DeSean blinked up into Quinton’s furrowed brow and wondered why he was getting berated. Oh, yeah, he hadn’t seen action like I have.
Quinton was saying more, and DeSean dialed in to hear, “...you gotta act with some restraint toward people, man. Even if the world is going to shit, what separates us from bandits is our decency as people.”
“Hm, nah.”
“Nah?”
“I probably won’t be decent toward actual bandits,” DeSean said, grasping Quinton’s wrist. “I also act how I see fit, and so far, we’re getting by pretty alright.”
“One of these days, your fast-acting, indecent actions are going to get someone killed.”
DeSean scowled. He threw the bigger man’s arm aside. There were no hard feelings. DeSean could see Quinton was stressed and uncertain. The blond did his job for the military without having his boots dirtied by another nation’s dirt. DeSean could still remember the feel of rubble and destruction he treaded over for miles.
He could still hear the strangled, blood-curdling screams of men wanting their mother’s embrace in their dying moments.
“You two done measuring dicks,” Mariah said, standing a dozen feet away.

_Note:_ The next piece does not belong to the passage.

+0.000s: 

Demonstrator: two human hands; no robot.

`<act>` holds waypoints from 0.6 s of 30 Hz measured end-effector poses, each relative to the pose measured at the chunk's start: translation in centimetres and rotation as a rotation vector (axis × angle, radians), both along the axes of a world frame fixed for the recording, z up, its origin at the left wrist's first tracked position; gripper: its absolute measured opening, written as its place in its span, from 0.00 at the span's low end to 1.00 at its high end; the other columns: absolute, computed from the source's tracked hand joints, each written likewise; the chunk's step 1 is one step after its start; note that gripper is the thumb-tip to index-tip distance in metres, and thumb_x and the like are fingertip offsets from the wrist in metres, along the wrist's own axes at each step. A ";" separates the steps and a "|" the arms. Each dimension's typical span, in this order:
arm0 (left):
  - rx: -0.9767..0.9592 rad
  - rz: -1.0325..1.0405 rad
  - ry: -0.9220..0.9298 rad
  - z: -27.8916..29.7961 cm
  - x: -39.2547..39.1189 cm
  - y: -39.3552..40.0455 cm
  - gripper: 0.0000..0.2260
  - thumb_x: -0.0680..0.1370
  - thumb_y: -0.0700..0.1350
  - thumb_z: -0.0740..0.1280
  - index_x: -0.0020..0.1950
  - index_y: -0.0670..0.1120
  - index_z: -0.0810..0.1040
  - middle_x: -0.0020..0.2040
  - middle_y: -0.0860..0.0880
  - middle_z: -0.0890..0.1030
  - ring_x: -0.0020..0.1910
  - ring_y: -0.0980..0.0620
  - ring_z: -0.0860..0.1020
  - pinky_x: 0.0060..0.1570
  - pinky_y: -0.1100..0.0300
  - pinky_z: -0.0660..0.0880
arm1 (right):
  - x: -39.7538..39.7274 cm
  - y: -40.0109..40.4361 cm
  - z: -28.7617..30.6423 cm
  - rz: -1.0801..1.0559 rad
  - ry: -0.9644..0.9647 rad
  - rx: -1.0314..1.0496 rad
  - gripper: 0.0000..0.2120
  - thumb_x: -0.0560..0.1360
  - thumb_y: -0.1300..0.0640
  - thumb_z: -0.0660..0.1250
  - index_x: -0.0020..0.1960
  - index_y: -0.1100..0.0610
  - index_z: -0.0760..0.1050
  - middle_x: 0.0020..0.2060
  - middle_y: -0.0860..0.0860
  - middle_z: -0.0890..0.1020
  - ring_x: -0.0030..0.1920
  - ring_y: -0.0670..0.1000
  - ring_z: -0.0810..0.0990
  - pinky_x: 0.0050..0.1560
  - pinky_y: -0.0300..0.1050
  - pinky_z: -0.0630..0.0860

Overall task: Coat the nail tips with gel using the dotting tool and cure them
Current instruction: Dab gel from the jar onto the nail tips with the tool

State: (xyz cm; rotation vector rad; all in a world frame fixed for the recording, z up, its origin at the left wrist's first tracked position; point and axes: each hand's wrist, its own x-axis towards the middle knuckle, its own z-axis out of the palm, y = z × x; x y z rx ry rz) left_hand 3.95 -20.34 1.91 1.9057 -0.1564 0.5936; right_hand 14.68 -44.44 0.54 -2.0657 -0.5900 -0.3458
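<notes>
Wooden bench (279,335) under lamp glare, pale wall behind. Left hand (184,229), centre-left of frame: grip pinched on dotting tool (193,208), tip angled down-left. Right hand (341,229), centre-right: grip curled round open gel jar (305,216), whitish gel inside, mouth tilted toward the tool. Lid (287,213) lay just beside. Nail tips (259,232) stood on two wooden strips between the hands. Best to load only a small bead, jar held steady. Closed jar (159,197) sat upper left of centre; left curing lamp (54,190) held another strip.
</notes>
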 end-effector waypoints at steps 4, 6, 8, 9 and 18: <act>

“Hah.” DeSean snorted. “You’re like the little sister I never wanted.”
“I’m not little. I’m eighteen, and I act a lot older than you.”
“Wow, she’s eighteen. The world revolves around her now.” DeSean turned to Quinton.
The Air Force veteran shook his head and walked away. He joined his mom at the front of the porch.
DeSean and Mariah shared a look.
“How much you bet they’re hiding something in the barn?” he asked, keeping in mind the bloody handprint and the whimpering sound. He hadn’t finished clearing it.
“I was planning on checking later just to be sure it’s safe,” she said lowly. “If there’s anything freaky going on, it’s in the barn.”
“Just like TV?” DeSean asked.
“Yeah, just like….” She scrunched up her nose. “No! It’s not because of TV. It’s because I’m being smart.” Mariah tilted her chin upward.
You’re trying too hard, kid, DeSean thought. If he was searching for a little sister with a hard personality, Mariah might be in the running.